Storage Device Management

  • The list of logical volumes in Tools | Open Disk can now optionally include volumes that are active in Windows, but not currently associated with any drive letter. Please understand that whenever you open volumes, whether with drive letter or without drive letter, no volume slack is presented. Volume slack is included only if you open the physical storage device first and then the partition that contains the volume.

  • Active volumes that are not ordinary volumes are displayed with a special icon and a special description, e.g. "TrueCryptVolumeX". Useful so that on a live system that you wish to preview, examine or acquire you can quickly see which volumes may need to be addressed separately (in additional to physical storage devices) because it would be difficult to reconstruct or unlock them later based on the data on the physical storage device.

  • If volumes without connected drive letter are listed, that also includes volumes that have been mounted within Windows as a junction point in another volume.

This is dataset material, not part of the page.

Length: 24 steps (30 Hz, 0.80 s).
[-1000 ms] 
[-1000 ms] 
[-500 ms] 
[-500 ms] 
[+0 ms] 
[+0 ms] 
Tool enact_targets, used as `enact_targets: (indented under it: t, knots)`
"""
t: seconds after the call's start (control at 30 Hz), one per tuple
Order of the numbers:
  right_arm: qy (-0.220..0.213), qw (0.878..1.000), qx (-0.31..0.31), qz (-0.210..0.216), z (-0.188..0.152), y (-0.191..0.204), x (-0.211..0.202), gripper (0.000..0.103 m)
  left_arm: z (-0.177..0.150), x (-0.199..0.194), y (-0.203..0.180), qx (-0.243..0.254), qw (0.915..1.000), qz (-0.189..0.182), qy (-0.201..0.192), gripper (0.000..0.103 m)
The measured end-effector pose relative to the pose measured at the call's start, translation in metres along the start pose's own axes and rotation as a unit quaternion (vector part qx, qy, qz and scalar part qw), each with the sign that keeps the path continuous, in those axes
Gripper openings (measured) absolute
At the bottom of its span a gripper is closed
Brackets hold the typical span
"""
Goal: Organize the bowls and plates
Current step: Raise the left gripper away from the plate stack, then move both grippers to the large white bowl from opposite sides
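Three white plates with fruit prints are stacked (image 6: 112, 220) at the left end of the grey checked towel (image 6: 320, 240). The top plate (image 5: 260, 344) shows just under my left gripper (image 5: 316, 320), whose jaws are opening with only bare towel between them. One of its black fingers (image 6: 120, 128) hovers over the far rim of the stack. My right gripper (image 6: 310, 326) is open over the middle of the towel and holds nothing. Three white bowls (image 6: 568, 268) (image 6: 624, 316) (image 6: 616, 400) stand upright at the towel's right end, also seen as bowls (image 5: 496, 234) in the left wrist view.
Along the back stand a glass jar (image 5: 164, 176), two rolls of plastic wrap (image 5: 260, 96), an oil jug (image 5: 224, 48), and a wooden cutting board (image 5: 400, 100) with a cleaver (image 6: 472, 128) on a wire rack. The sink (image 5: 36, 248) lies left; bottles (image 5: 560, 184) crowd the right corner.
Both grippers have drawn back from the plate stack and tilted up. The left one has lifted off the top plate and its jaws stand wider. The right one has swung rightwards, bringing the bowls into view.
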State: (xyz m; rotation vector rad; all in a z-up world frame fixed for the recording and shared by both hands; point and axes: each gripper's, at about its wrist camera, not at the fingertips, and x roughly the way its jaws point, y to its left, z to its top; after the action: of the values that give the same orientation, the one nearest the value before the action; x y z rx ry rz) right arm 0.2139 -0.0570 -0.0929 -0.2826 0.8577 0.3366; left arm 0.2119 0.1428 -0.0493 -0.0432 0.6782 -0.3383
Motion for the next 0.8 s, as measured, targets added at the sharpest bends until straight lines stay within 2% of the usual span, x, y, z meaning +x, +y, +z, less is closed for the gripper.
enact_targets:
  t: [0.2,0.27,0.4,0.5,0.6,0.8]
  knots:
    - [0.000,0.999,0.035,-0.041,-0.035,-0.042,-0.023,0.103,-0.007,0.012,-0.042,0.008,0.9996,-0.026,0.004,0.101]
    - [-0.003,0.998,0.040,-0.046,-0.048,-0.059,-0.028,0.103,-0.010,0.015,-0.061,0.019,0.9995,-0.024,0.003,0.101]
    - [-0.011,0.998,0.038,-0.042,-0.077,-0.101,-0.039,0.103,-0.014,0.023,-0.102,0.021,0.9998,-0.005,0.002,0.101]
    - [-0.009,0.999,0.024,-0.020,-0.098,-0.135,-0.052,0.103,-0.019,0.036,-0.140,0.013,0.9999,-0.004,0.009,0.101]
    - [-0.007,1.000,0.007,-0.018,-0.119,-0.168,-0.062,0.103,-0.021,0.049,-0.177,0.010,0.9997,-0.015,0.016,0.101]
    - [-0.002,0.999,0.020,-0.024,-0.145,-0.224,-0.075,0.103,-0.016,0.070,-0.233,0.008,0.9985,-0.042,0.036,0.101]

Such volumes are listed with a special link icon, and the junction point is displayed between volume label and volume size.

  • The list of volumes that do not have drive letters may also include volumes that were previously active in Windows. Those are marked with a crossed out red circle icon. For example a previously mounted TrueCrypt volume that was dismounted might be shown in this fashion. Such volumes cannot be opened any more, they are just listed for informational purposes, which is useful when running X-Ways Forensics on a live system that needs to be examined.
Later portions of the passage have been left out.